» Your objective: Skip every image and restate the data word for word.

» Information shown:
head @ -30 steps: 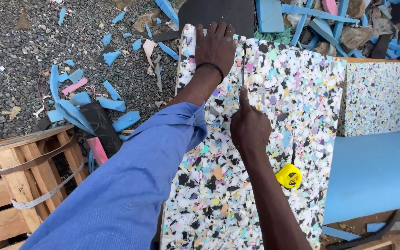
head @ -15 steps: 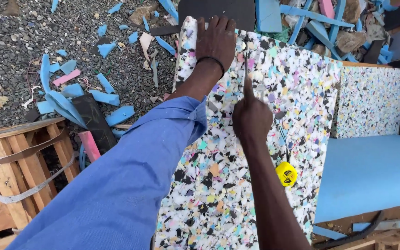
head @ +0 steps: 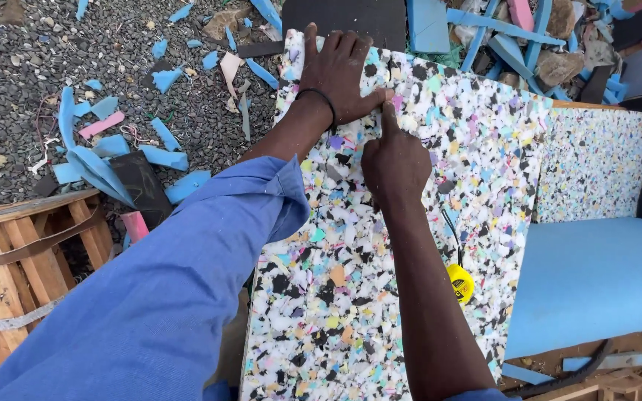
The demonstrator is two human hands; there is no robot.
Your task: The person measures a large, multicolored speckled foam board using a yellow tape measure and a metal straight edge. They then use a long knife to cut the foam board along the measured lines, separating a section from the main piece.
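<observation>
A thick slab of multicoloured speckled foam (head: pixel 351 297) lies lengthwise in front of me. My left hand (head: pixel 339 70), with a black band on the wrist, presses flat and spread on the slab's far end. My right hand (head: pixel 395 163) rests on the foam just below it, fingers curled and forefinger stretched forward until it touches the left thumb. Anything held inside the right fist is hidden. A yellow tape measure (head: pixel 460 282) lies on a black cord at the slab's right side, beside my right forearm.
A blue foam slab (head: pixel 588 282) and a second speckled sheet (head: pixel 596 163) lie to the right. A wooden pallet (head: pixel 24 260) stands at the left. Gravel ground (head: pixel 53 52) carries blue and pink foam offcuts (head: pixel 94 167). Black foam (head: pixel 351 18) and more scraps lie beyond.
My right hand has slid forward along the foam, closing the gap until its forefinger meets the left thumb. The left hand has stayed pressed on the far end.
</observation>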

» Answer space:
head @ -30 steps: 
head @ -15 steps: 
head @ +0 steps: 
The demonstrator is two human hands; there is no robot.
Your task: The person measures a large, multicolored speckled foam board using a yellow tape measure and a metal straight edge. They then use a long knife to cut the foam board along the measured lines, separating a section from the main piece.
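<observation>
A thick slab of multicoloured speckled foam (head: pixel 351 297) lies lengthwise in front of me. My left hand (head: pixel 339 70), with a black band on the wrist, presses flat and spread on the slab's far end. My right hand (head: pixel 395 163) rests on the foam just below it, fingers curled and forefinger stretched forward until it touches the left thumb. Anything held inside the right fist is hidden. A yellow tape measure (head: pixel 460 282) lies on a black cord at the slab's right side, beside my right forearm.
A blue foam slab (head: pixel 588 282) and a second speckled sheet (head: pixel 596 163) lie to the right. A wooden pallet (head: pixel 24 260) stands at the left. Gravel ground (head: pixel 53 52) carries blue and pink foam offcuts (head: pixel 94 167). Black foam (head: pixel 351 18) and more scraps lie beyond.
My right hand has slid forward along the foam, closing the gap until its forefinger meets the left thumb. The left hand has stayed pressed on the far end.
</observation>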

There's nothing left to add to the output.